Vale a pena reformar antes de vender ou vender no estado?

Depende do desconto na compra e do teto da região. Se você comprou com bom desconto e a reforma leva o imóvel ao padrão que se vende bem no bairro, reformar costuma valer. Se o imóvel já está no padrão, ou a reforma passaria do teto da região, às vezes vender no estado (ou fazer só o essencial) rende mais.

Quanto investir em reforma pra revender?

Não existe regra fixa de percentual. O limite é o teto de preço da região: a reforma tem que caber na diferença entre o que você pagou e o que o imóvel pode valer reformado, com margem. Passar do padrão do bairro é dinheiro que não volta.

O que mais valoriza numa reforma pra venda?

Pintura neutra, cozinha e banheiro em ordem, e instalações (elétrica e hidráulica) confiáveis são o que mais pesa na decisão do comprador por real gasto. Acabamento de luxo acima do padrão do bairro raramente se paga.

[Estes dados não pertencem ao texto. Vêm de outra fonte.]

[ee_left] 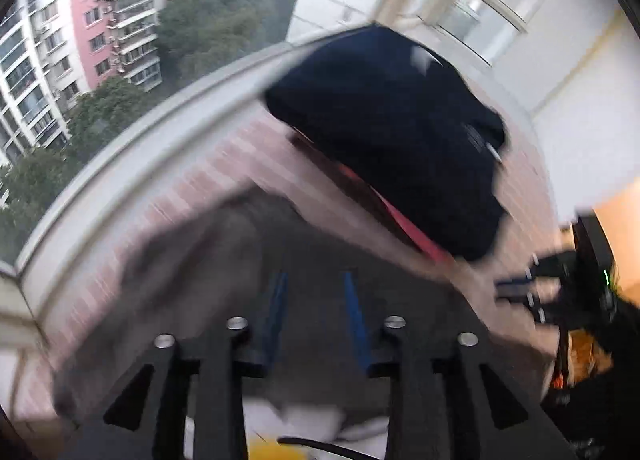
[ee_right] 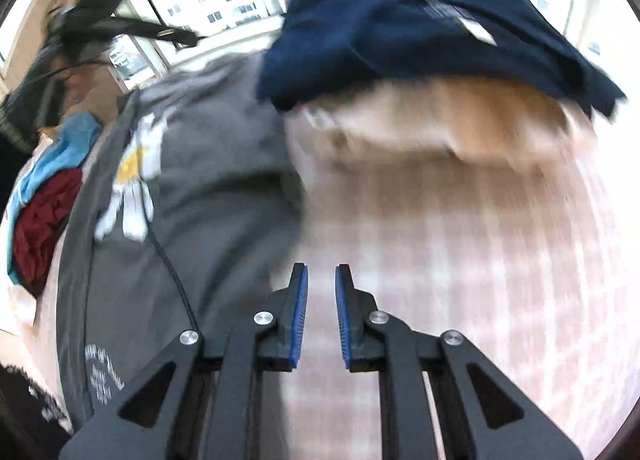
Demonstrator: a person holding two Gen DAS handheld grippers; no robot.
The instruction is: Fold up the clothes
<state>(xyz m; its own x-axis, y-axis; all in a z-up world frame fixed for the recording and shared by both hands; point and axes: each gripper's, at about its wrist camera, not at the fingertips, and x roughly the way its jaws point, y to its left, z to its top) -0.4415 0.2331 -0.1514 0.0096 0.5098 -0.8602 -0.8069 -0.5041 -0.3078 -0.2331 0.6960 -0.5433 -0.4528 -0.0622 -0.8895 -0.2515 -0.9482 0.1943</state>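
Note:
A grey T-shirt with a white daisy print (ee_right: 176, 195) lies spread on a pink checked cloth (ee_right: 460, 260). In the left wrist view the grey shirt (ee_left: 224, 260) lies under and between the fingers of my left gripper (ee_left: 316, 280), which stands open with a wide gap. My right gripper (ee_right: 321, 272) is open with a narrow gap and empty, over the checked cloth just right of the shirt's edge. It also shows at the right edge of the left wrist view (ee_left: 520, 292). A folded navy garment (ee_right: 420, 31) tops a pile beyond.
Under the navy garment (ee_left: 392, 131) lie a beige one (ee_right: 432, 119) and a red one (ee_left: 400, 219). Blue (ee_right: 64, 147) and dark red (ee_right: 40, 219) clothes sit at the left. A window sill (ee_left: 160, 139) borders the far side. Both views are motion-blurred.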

Quanto tempo demora uma reforma de apartamento?

Uma reforma completa de um apartamento médio costuma levar de três a quatro meses, e apartamento é mais lento que casa por causa das restrições de horário do condomínio. Some folga ao prazo: cada mês a mais é carrego saindo da sua margem.

Reforma aumenta o imposto na venda?

Na pessoa física, ao contrário: a reforma com nota fiscal reduz o imposto, porque entra no custo de aquisição e diminui o lucro (o ganho de capital) tributável na venda. Na pessoa jurídica a conta é diferente, porque o imposto costuma incidir sobre a receita, não sobre o lucro. Em qualquer caso, guarde a nota de tudo.

Quanto de imprevisto devo reservar?

De 10% a 20% do valor da obra como contingência, principalmente em imóvel usado, onde surpresa em instalação antiga e infiltração é comum. Orçamento no limite é o que mais estoura.